MergeTune: Continued Fine-Tuning of Vision-Language Models

Conference: ICLR2026
OpenReview: https://openreview.net/forum?id=MAApSY32Z6
Paper: OpenReview
Code: https://github.com/Surrey-UP-Lab/MERGETUNE
Area: Multimodal VLM
Keywords: VLM Continued Fine-Tuning, CLIP Adaptation, Model Merging, Linear Mode Connectivity, Catastrophic Forgetting

TL;DR

MERGETUNE defines the recovery of pre-trained knowledge in an already fine-tuned CLIP/VLM as a "continued fine-tuning" problem. By using Linear Mode Connectivity (LMC) constraints to further optimize previously trained parameters, the final model is positioned closer to both the zero-shot CLIP and the downstream fine-tuned model, improving base-novel, cross-dataset, domain generalization, and ID-OOD robustness without adding inference parameters.

Background & Motivation

Background: Vision-language models like CLIP rely on large-scale image-text pre-training to achieve strong zero-shot generalization, but real-world downstream tasks often require adaptation. Common practices include parameter-efficient fine-tuning (PEFT) methods like CoOp, KgCoOp, MMA, or PromptKD, which update only prompts, adapters, or lightweight heads. Another line is robust fine-tuning, which fine-tunes the entire model or linear heads on large data like ImageNet and mitigates out-of-distribution performance drops via weight averaging or prediction ensembles.

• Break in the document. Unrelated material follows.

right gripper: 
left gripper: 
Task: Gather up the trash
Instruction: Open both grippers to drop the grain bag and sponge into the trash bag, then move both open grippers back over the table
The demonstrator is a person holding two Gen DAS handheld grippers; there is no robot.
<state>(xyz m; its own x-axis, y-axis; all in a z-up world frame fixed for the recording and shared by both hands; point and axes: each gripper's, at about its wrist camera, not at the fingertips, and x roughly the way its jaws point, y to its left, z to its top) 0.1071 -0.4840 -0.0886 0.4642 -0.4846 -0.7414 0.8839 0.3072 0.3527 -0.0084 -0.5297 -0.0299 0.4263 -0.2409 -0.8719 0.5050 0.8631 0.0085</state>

Limitations of Prior Work: These methods usually focus on "minimizing forgetting during fine-tuning," yet a portion of pre-trained knowledge is still lost after adaptation. A direct observation in the paper is that across 11 cross-dataset evaluations, no existing PEFT method consistently outperforms zero-shot CLIP. Furthermore, post-hoc model merging methods like TIES or DARE often degrade when merging zero-shot and fine-tuned checkpoints, suggesting the two solutions do not naturally lie on a low-loss linear path in the weight space.

Key Challenge: Downstream fine-tuning pulls the model toward task data, while zero-shot generalization relies on the knowledge near the original pre-trained solution. Simply restricting updates sacrifices adaptation capability, while naive checkpoint merging may traverse high-loss regions, leading to unstable trade-offs between base classes, novel classes, or OOD data. The problem is not just "how to average two models," but "whether a new solution can be learned that maintains low-loss connectivity with both endpoints."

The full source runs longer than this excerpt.